TASK DIRECTIONS -
In these records, how many lines contain "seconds"? Please reply with the number only.

(Records from a data source)
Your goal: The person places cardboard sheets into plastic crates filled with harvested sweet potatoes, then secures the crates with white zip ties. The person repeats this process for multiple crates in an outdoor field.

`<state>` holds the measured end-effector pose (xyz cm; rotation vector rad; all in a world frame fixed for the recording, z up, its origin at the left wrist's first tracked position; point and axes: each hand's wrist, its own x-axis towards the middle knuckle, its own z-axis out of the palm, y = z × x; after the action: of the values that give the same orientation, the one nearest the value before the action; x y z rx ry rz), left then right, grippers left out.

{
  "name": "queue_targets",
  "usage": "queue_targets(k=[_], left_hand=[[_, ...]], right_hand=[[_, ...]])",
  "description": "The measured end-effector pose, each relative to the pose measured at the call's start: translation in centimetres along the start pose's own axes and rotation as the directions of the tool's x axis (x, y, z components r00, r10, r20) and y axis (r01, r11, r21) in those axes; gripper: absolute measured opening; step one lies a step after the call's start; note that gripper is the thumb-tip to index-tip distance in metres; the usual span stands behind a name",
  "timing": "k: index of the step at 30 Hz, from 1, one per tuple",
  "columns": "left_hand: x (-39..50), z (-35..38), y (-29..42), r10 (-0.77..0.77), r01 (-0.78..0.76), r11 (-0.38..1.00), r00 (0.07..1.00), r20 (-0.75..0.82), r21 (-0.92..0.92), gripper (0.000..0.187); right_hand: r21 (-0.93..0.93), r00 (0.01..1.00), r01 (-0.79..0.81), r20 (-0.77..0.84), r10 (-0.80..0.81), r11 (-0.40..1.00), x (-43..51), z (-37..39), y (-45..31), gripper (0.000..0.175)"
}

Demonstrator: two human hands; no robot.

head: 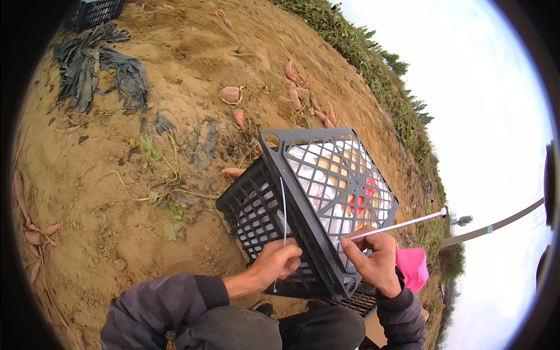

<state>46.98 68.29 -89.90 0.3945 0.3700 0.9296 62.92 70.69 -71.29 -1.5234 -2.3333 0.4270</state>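
Note:
A black plastic crate point(245, 205) stands tilted on the soil before my knees, with a black lattice lid point(302, 227) over its top. White bags with red markings point(323, 192) show through the lid. My left hand point(275, 262) is at the crate's slatted side, pinching a white cable tie point(285, 205) whose free end sticks up along the lid's rim. Over the lid's near right part, my right hand point(372, 256) grips another white cable tie point(407, 224) between thumb and fingers. Its head end points right, away from the crate.
Sweet potatoes point(230, 95) lie scattered on the sandy soil, with torn black plastic film point(127, 78) at upper left. A second black crate point(98, 13) stands far left, another point(356, 302) below my right wrist, near a bright pink item point(412, 267). Green vines point(372, 65) border the field.

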Motion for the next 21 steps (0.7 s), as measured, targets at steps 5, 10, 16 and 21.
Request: queue_targets(k=[5,10,16,21], left_hand=[[-0.1,0.1,-0.5,-0.051,0.054,0.994,0.998,-0.033,0.099,0.014],[0.1,0.0,-1.7,0.07,-0.054,0.976,0.995,-0.069,0.212,0.02],[-1.8,-2.0,-1.3,0.352,-0.241,0.801,0.93,-0.105,0.548,0.024],[-9.4,-4.6,5.0,0.073,0.062,0.872,0.964,-0.254,0.485,0.027]], right_hand=[[0.114,0.992,-0.12,0.062,0.113,0.986,-0.4,1.2,0.9,0.009],[0.199,0.953,-0.277,0.184,0.242,0.94,-0.1,1.3,1.2,0.011],[0.153,0.997,-0.079,0.026,0.076,0.985,-0.2,1.8,0.5,0.013],[0.29,0.984,-0.168,0.101,0.144,0.942,0.3,2.1,1.3,0.017]])
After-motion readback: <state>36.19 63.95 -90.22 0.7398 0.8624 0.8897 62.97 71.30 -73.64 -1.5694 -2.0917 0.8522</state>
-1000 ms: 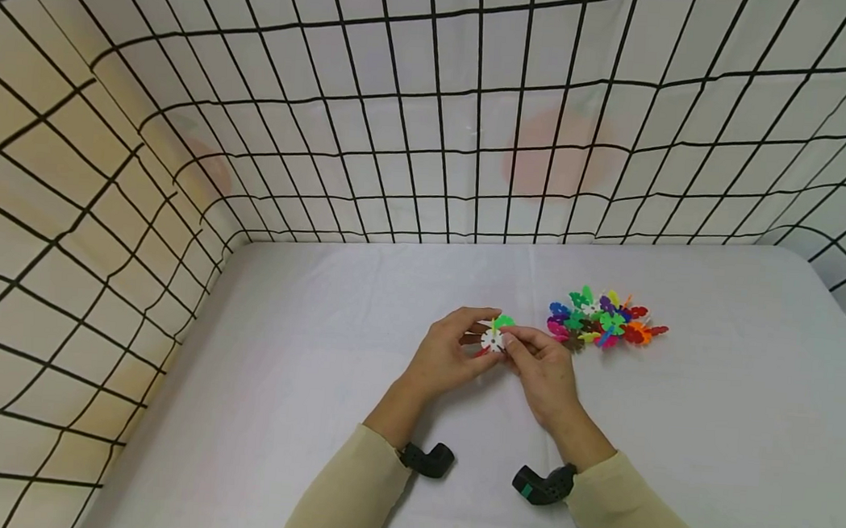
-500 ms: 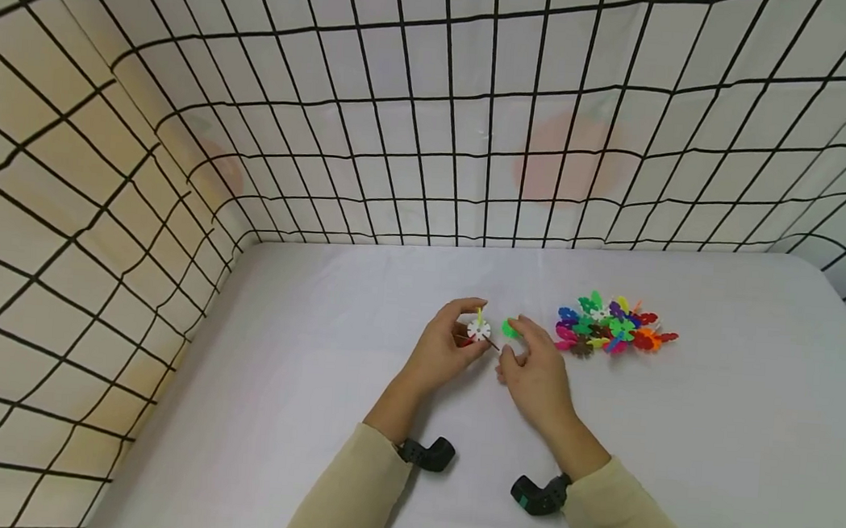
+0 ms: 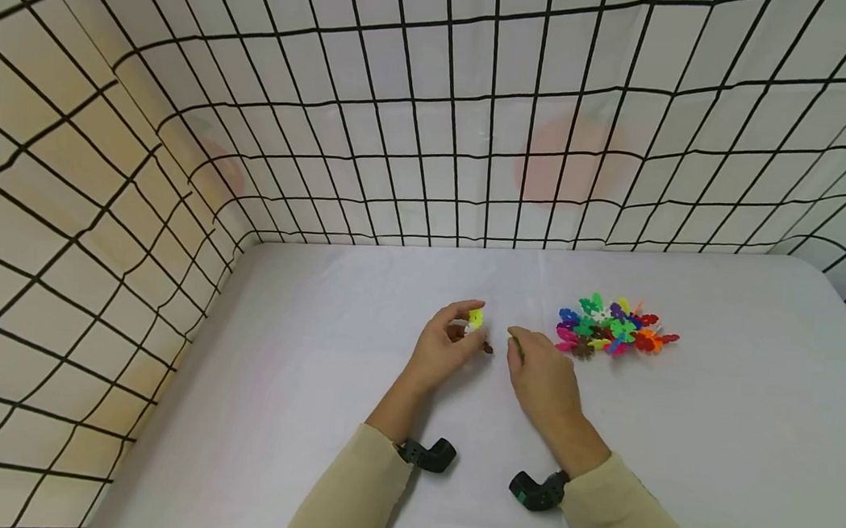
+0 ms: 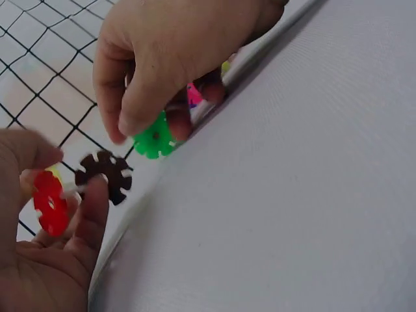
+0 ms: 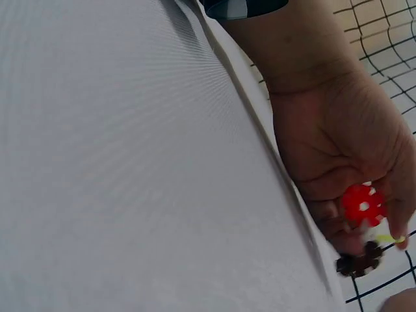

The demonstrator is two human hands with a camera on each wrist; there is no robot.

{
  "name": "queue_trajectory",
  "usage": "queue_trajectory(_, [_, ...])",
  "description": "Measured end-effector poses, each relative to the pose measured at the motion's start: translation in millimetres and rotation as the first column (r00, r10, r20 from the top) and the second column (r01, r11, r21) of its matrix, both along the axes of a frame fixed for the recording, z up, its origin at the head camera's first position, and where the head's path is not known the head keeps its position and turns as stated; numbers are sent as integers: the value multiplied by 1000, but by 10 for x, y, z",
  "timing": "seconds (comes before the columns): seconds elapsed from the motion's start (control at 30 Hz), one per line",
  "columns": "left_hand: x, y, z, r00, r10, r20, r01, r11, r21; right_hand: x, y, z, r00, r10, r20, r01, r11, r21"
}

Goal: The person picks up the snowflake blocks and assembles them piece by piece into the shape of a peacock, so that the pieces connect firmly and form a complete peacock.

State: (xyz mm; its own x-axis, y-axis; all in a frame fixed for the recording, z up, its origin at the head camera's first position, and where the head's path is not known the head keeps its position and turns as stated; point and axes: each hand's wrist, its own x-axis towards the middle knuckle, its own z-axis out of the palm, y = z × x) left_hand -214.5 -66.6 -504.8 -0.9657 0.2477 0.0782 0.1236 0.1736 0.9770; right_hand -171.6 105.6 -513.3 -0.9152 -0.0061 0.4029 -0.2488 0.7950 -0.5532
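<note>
My left hand (image 3: 443,348) holds a small joined cluster of notched plastic snowflake discs between thumb and fingers. In the left wrist view a red disc (image 4: 51,203) and a brown disc (image 4: 116,174) stand out from it, with the thumb against the brown one. The cluster's yellow disc (image 3: 476,319) shows in the head view, above a partly hidden white one. A short gap to the right, my right hand (image 3: 545,378) pinches a green disc (image 4: 155,144) by its edge, apart from the cluster. Its upper part is hidden behind the fingertips.
A pile of many-coloured snowflake discs (image 3: 611,328) lies on the white-covered table (image 3: 299,386), right of my right hand. Black wire mesh (image 3: 431,127) stands along the back and sides, with pale cloth behind it.
The hands have drawn apart, and the green disc has come away from the cluster in the right hand. The left hand has turned the cluster, so yellow now faces up instead of white.
</note>
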Motion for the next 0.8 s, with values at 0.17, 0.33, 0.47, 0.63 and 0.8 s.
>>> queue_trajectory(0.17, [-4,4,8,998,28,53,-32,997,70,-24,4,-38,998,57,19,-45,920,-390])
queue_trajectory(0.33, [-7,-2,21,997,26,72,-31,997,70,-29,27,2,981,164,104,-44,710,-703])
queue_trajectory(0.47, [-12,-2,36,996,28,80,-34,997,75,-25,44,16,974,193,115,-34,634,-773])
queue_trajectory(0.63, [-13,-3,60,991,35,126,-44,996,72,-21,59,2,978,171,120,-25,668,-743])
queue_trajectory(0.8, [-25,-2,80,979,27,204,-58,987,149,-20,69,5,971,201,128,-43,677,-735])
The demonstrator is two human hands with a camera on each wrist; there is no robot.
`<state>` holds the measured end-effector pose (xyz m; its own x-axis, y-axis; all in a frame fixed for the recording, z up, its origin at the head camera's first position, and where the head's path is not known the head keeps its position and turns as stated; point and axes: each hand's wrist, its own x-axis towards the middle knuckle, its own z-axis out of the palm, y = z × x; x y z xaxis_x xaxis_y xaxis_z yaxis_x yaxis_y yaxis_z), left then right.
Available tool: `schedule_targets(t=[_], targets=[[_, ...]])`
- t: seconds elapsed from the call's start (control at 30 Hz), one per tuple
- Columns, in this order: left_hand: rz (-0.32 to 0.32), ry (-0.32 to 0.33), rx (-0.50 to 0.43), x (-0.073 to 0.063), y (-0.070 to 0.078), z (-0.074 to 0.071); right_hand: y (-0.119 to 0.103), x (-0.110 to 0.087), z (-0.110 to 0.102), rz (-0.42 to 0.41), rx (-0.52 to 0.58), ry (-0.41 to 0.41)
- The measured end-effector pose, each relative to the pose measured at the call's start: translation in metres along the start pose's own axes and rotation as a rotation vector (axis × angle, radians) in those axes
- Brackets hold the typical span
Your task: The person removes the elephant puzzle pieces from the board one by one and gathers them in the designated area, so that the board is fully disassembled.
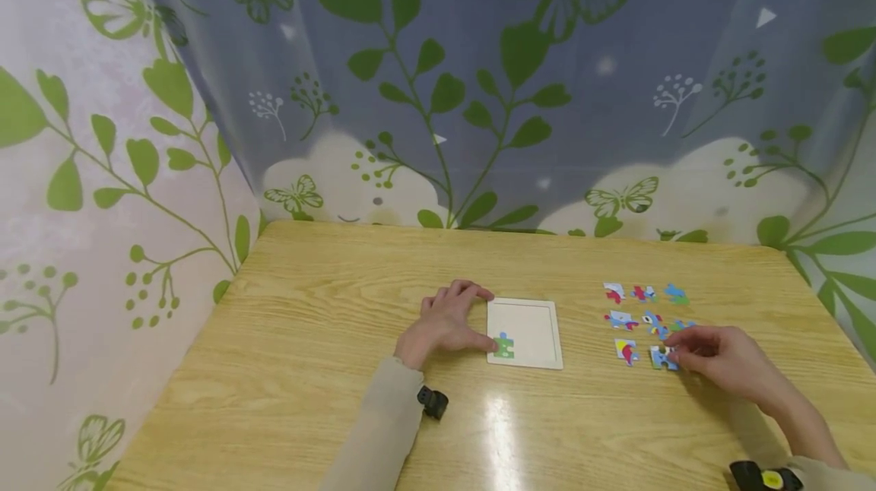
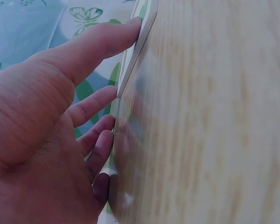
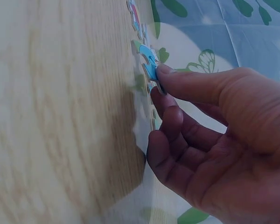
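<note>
A square white puzzle tray [image 1: 527, 324] lies on the table, with one green puzzle piece [image 1: 504, 346] in its near left corner. My left hand [image 1: 446, 321] rests along the tray's left side, fingers spread; its thumb [image 2: 116, 37] reaches over the rim by the green piece, and the index fingertip is at the far left corner. Over on the right, my right hand [image 1: 728, 362] pinches a blue and white puzzle piece [image 1: 660, 358] between thumb and fingers. In the right wrist view that blue piece [image 3: 150, 70] stands tilted, one edge raised from the table.
Several loose puzzle pieces [image 1: 621, 320] lie in rough rows right of the tray, some with red, yellow and blue print. The wooden table [image 1: 328, 286] ends at a leaf-patterned curtain [image 1: 438, 96] behind and at the left.
</note>
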<state>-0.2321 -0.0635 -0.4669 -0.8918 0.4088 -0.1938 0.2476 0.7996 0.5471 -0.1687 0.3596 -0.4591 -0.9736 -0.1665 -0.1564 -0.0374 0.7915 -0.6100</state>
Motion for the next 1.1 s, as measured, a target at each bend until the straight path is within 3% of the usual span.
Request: schedule_targets(t=[0.63,0.9,1.1], targets=[[-0.001,-0.005,0.002,-0.001,0.002,-0.002,-0.003,-0.001,-0.002,0.022,-0.038,0.022],[0.006,-0.01,0.001,-0.002,0.002,-0.002,-0.021,0.001,0.008,-0.078,-0.021,0.108],[0.022,-0.014,0.01,-0.002,0.0,-0.003,-0.039,0.006,0.018,-0.147,0.026,0.118]])
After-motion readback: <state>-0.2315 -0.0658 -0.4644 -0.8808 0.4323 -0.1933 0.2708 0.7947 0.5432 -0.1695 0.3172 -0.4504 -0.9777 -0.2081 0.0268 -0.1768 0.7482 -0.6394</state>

ANSWER SECTION -
2